▶ [Instructions to follow] Go through the records below and copy out every line holding "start".

(Data section)

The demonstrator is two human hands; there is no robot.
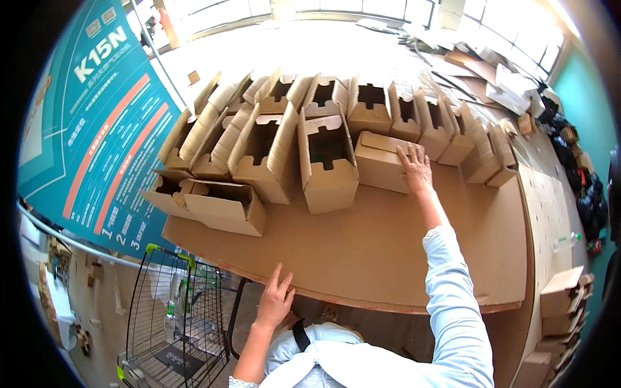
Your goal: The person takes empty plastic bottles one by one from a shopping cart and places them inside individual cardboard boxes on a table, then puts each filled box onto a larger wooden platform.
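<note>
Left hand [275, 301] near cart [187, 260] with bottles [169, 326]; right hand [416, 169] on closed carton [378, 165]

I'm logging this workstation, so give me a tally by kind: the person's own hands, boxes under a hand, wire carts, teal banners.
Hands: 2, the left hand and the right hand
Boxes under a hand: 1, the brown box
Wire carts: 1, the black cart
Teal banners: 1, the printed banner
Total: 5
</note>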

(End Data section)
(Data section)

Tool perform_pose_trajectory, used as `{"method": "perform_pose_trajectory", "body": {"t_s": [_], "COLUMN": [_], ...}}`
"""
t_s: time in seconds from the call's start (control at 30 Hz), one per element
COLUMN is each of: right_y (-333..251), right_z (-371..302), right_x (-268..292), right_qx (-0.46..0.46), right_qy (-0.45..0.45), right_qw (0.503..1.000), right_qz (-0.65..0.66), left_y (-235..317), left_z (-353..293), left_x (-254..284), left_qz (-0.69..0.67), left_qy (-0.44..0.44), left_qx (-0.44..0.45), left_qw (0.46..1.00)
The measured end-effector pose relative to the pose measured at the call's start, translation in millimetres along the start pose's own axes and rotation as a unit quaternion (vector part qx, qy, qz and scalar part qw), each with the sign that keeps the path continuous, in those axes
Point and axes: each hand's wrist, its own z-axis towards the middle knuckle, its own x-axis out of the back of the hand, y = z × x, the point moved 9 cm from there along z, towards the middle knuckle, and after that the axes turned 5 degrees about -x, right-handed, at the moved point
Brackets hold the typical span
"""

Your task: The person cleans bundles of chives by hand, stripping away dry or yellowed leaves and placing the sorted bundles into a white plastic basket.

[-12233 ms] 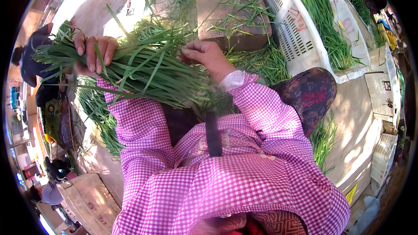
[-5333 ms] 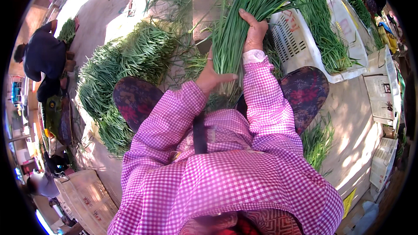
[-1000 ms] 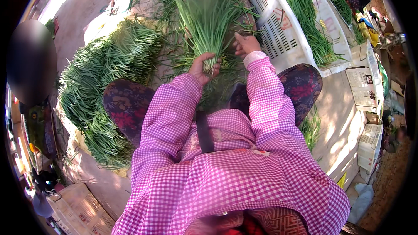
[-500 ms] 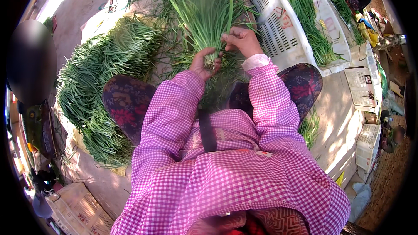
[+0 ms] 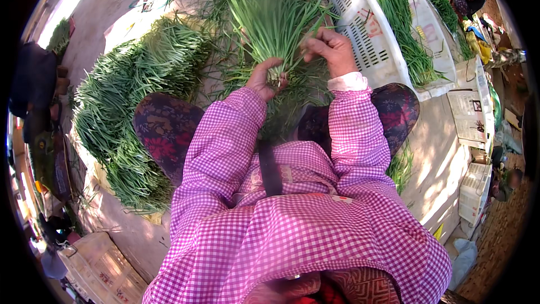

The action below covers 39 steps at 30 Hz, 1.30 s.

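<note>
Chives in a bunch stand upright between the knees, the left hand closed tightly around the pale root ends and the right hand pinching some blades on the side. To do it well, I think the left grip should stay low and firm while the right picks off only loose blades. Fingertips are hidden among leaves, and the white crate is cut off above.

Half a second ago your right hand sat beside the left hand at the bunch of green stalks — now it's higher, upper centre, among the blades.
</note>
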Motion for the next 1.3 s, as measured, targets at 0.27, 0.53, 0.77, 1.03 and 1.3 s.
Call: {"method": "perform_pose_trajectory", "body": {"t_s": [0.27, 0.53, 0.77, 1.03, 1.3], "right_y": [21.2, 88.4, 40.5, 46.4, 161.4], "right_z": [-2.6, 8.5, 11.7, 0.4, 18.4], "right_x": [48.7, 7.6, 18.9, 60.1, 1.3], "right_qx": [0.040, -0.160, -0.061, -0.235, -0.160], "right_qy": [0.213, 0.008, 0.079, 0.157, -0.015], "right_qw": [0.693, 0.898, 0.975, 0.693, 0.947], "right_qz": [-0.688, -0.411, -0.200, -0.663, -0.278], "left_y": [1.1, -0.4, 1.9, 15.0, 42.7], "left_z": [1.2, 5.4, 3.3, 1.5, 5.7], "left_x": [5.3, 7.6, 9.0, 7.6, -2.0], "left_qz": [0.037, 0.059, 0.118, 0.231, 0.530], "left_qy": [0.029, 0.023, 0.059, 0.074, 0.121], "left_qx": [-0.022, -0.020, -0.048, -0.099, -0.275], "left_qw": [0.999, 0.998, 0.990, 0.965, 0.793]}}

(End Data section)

▶ [Worked solution]
t_s: time in seconds from the call's start (control at 30 Hz), one per element
The measured end-effector pose relative to the pose measured at the call's start, translation in millimetres along the start pose's own axes and rotation as a unit quaternion (vector part qx, qy, qz and scalar part qw), each with the sign that keeps the path continuous, in those axes

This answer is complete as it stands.